INSTRUCTIONS TO FOLLOW: Transcribe the listing that follows exactly, from its first line to its last.

★ ★ ★ ★

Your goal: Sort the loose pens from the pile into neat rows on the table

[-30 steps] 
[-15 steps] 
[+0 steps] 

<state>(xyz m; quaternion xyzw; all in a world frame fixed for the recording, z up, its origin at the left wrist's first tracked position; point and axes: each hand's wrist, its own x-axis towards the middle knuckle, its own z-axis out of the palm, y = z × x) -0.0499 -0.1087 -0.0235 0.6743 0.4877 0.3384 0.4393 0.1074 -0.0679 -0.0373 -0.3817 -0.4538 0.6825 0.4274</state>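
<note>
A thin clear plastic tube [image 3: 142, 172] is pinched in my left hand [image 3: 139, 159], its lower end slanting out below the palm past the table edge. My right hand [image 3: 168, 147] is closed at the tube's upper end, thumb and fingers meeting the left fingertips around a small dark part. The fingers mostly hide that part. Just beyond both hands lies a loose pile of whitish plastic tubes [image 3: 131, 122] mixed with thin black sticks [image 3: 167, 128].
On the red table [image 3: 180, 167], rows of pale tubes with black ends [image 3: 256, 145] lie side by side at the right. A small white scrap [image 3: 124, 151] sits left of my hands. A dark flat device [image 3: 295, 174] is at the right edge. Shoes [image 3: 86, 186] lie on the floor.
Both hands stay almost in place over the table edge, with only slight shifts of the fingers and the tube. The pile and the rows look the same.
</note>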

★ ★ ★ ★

SOLUTION TO THIS TASK:
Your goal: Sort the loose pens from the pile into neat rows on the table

[-30 steps] 
[-15 steps] 
[+0 steps] 

<state>(xyz m; quaternion xyzw; all in a world frame fixed for the recording, z up, its origin at the left wrist's first tracked position; point and axes: each hand's wrist, its own x-axis towards the middle knuckle, its own z-axis out of the palm, y = z × x) -0.0499 -0.1087 -0.0235 0.6743 0.4877 0.3384 0.4393 0.1074 -0.0679 -0.0373 -0.3817 -0.4538 0.6825 0.4274</state>
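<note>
A thin clear plastic tube [image 3: 142, 172] is pinched in my left hand [image 3: 139, 159], its lower end slanting out below the palm past the table edge. My right hand [image 3: 168, 147] is closed at the tube's upper end, thumb and fingers meeting the left fingertips around a small dark part. The fingers mostly hide that part. Just beyond both hands lies a loose pile of whitish plastic tubes [image 3: 131, 122] mixed with thin black sticks [image 3: 167, 128].
On the red table [image 3: 180, 167], rows of pale tubes with black ends [image 3: 256, 145] lie side by side at the right. A small white scrap [image 3: 124, 151] sits left of my hands. A dark flat device [image 3: 295, 174] is at the right edge. Shoes [image 3: 86, 186] lie on the floor.
Both hands stay almost in place over the table edge, with only slight shifts of the fingers and the tube. The pile and the rows look the same.
</note>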

The answer has been written out completely.